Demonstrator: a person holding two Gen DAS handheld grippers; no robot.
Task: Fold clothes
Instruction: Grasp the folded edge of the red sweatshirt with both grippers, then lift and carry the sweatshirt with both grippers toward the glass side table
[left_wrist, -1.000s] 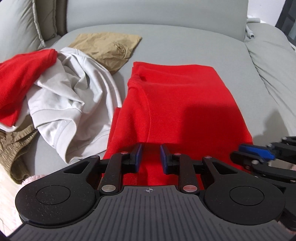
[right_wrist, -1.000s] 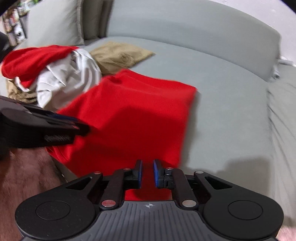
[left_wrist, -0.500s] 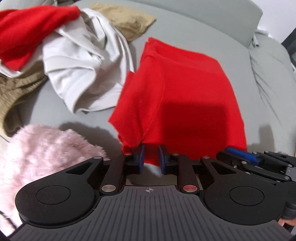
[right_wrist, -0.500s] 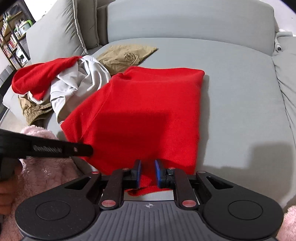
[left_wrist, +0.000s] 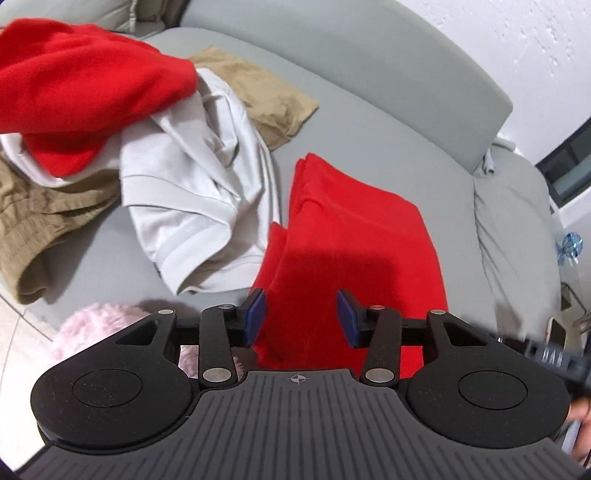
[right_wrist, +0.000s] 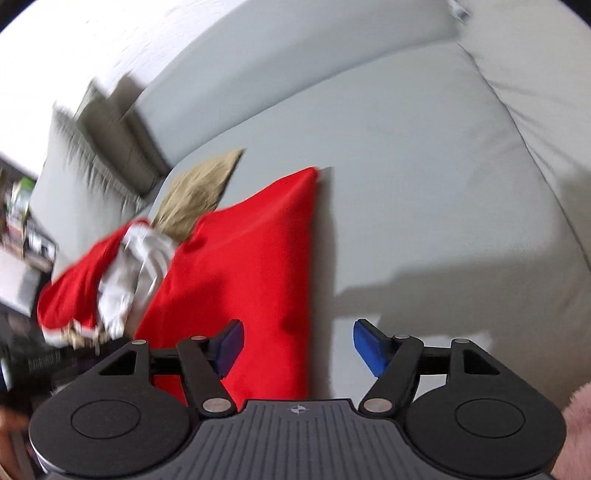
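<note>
Both claws have let go of the red garment's near edge since half a second ago, and their jaws are opening. The left claw (left_wrist: 301, 317) stands spread with the folded red garment (left_wrist: 354, 236) lying flat on the grey sofa (left_wrist: 369, 96) behind its pads, unpinched. The right claw (right_wrist: 297, 345) gapes wider over the garment's right edge at lower centre. At upper left lies a heap: white shirt (left_wrist: 199, 192), a second red piece (left_wrist: 74, 85), tan clothes (left_wrist: 266, 99).
</note>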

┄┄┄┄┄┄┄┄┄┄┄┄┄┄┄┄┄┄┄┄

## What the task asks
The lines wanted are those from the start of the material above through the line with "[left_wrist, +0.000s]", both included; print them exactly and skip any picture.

## Task result
Demonstrator: a person holding two Gen DAS handheld grippers; no robot.
Task: Fold clothes
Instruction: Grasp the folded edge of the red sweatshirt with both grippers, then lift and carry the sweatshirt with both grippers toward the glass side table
[left_wrist, -1.000s] 
[right_wrist, -1.000s] 
[left_wrist, -0.500s] 
[right_wrist, -0.500s] 
[left_wrist, +0.000s] 

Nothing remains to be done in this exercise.